D no Shokutaku (Dの食卓) est un des jeux qui a le mieux participé à forger l'image de la 3do. Littéralement Dinner's Table, il a d'abord été traduit en américain D's Diner.
D sur 3do est un jeu d'aventure à la première personne qui propose au joueur d'incarner Laura Harris, la fille d'un grand docteur américain. On retrouve par ailleurs cette chère Laura dans Ennemy Zero (sur saturn), des mêmes développeurs de chez Warp. L'action démarre par la présentation de Richter, son père, docteur reconnu à Los Angeles qui perd soudainement les pédales et massacre des dizaines de patients innocents à l'arme à feu. En découvrant les faits macabres aux informations, le sang de Laura ne fait qu'un tour et elle décide de rejoindre son père pour comprendre ce qu'il s'est passé. En arrivant à Los Angeles, elle se retrouve mystérieusement dans un grand château.
Les graphismes de D en grande partie précalculés, sont originaux et jouent sur le côté sombre et obscur du château.
Les vieux meubles et les pièces froides se succèdent, et c'est dans ce décor austère et terrifiant que Laura évolue à tâton pour mener son enquête.
Laura évolue dans les grands espaces du château... leeenntement, très lentement, et ouvre des portes, des tiroirs, trouve des clés, ouvre des portes avec les clés, etc.
On doit donc résoudre par intermittence des puzzles, où on ajuste des symboles selon des combinaisons (je n'en dis pas plus). Ces embûches sont parsemées d'intermèdes qui font peur, tout à fait dans l'ambiance d'un vieux film d'épouvante.

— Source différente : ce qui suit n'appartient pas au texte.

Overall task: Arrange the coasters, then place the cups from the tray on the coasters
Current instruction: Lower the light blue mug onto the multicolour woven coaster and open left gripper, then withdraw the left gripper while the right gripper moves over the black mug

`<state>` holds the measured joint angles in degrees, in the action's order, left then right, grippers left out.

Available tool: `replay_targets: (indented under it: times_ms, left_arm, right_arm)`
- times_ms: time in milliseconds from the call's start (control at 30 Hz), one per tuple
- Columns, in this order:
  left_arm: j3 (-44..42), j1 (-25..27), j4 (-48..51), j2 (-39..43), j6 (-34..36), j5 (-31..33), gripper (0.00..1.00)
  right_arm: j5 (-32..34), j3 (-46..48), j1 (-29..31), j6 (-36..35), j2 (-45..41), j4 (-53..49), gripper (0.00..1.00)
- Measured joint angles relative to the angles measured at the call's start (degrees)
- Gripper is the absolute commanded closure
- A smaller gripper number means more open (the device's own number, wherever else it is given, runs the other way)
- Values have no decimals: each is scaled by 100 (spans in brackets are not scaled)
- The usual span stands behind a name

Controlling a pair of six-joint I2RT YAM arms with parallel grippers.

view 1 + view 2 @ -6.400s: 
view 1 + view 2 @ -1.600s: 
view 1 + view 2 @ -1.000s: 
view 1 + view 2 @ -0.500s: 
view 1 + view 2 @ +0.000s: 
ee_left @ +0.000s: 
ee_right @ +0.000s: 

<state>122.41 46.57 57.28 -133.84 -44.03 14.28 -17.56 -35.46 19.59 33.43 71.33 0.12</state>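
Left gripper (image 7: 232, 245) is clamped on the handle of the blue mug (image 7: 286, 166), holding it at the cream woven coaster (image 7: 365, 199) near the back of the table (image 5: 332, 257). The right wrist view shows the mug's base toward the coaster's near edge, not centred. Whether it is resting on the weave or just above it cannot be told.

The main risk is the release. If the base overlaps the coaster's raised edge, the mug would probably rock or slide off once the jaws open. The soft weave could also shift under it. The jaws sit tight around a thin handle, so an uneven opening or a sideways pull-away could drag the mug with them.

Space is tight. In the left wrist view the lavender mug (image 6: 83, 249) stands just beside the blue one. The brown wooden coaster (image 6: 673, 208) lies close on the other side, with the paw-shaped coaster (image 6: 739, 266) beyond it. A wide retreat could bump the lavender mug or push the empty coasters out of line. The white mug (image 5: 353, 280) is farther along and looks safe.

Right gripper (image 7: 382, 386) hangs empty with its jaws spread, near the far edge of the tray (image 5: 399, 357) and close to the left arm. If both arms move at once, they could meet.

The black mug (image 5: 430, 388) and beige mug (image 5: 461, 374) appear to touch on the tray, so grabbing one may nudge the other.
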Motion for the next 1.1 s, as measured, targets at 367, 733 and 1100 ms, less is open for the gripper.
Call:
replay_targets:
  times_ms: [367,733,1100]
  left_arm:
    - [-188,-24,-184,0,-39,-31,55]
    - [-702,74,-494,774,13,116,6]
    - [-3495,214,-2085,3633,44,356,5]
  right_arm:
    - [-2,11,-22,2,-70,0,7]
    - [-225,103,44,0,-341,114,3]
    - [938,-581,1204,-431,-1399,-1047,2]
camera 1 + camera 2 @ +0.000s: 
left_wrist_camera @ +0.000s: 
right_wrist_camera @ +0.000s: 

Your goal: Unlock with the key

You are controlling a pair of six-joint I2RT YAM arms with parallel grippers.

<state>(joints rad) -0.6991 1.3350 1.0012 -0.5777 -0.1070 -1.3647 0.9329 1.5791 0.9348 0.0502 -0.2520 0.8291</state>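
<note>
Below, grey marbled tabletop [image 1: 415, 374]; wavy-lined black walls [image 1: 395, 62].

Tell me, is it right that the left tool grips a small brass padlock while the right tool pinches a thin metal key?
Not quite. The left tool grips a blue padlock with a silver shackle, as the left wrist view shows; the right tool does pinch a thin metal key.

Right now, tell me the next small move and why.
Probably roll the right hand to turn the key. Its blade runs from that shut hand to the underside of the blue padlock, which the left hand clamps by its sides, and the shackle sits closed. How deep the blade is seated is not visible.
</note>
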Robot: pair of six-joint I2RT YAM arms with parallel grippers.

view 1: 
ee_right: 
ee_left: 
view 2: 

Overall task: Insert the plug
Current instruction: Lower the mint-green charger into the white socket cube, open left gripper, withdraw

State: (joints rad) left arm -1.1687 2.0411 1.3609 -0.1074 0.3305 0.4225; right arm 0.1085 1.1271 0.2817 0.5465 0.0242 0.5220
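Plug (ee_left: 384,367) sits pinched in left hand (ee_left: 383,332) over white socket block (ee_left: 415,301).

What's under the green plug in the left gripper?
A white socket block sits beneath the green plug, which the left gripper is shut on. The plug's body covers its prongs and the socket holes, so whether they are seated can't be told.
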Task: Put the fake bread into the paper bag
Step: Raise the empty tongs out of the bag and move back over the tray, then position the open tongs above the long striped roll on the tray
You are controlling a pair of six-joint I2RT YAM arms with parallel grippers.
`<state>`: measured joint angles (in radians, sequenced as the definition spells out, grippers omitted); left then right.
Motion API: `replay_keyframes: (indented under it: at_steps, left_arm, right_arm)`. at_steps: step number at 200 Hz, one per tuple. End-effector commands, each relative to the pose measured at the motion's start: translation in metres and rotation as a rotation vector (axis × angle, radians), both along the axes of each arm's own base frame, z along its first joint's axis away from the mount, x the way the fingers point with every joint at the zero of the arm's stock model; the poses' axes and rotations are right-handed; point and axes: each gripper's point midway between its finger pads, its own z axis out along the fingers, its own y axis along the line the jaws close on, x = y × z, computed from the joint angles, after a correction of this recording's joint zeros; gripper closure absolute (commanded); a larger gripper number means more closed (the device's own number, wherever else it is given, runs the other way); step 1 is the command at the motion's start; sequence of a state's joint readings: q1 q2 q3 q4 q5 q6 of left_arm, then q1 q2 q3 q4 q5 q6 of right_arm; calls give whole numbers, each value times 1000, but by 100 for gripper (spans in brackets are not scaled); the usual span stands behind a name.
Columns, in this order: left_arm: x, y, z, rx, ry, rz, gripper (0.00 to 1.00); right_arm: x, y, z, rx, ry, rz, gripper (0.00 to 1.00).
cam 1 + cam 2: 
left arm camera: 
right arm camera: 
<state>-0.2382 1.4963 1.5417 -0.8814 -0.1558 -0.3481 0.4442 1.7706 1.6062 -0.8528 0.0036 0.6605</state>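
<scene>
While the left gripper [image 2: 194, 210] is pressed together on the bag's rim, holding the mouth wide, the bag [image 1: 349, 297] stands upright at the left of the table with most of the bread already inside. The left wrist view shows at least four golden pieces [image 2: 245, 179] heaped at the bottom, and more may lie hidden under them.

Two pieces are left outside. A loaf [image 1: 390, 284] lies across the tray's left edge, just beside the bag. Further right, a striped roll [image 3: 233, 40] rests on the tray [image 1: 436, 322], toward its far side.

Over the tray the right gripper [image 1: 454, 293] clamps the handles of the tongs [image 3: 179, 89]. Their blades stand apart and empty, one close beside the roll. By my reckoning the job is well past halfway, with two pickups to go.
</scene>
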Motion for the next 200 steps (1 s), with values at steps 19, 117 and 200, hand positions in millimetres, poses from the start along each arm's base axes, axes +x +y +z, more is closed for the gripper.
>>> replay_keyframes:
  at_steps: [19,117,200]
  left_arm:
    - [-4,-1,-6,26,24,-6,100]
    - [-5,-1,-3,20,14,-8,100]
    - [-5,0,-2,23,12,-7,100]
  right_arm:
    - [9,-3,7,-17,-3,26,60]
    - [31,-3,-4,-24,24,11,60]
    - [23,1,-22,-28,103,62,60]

L'ambiance qui règne dans le château est donc plutôt réussie et flanque vraiment les jetons aux jeunes joueurs, pour les plus aguerris découvrir D aujourd'hui pourrait peut-être se révéler décevant. Quoi qu'on puisse en dire, c'est le point clé du jeu ! Si on accroche pas avec l'ambiance, on passe son chemin !
Les musiques sont assez flippantes, vous plongent dans une ambiance sinistre avec des notes de piano espacées, mais on retient surtout les voix digitalisées du père de Laura qui murmure son prénom lentement, de façon répétitive, dans un cresnendo terrifiant et macabre.
Par ailleurs, le son est bien exploité pour vous péter aux oreilles alors que l'ambiance s'était un peu relâchée, accentuant un peu plus le côté oppressant du jeu, les portes qui grincent vous feront vibrer jusqu'aux tréfonds de vos entrailles, et les visages crispés de Laura et son père ne vous laisseront certainement pas indifférent.
On pourra reprocher à D sa faible durée de vie, le fait qu'il ne dure forcément que moins de deux heures (à peu près deux heures), c'est d'ailleurs écrit sur la pochette du disc original et ce fut même un des arguments commerciaux lors de sa promotion (c'était présenté comme le grand défi à relever). Terminez ce jeu une fois et vous n'aurez pas forcément envie de le refaire, sauf peut-être 10 ans après, par nostalgie.
De mon point de vue, ça ne l'empêche pas de m'avoir conquis grâce à son ambiance macabre unique.
D no Shokutaku est un jeu d'aventure de légende, avec ses défauts et ses qualités. C'est un des plus vieux jeux d'épouvante ayant connu un franc succès. Au point qu'une version inédite est sortie au Japon, le Director's Cut! Cette version possédait des Artworks supplémentaires, et des discs bonus comportant des séquences non incluses dans le jeu, une vue globale des évènements et des membres de la famille de Laura, ainsi qu'un disc contenant la bande son de Kenji Eno : une très belle release assez rare aujourd'hui.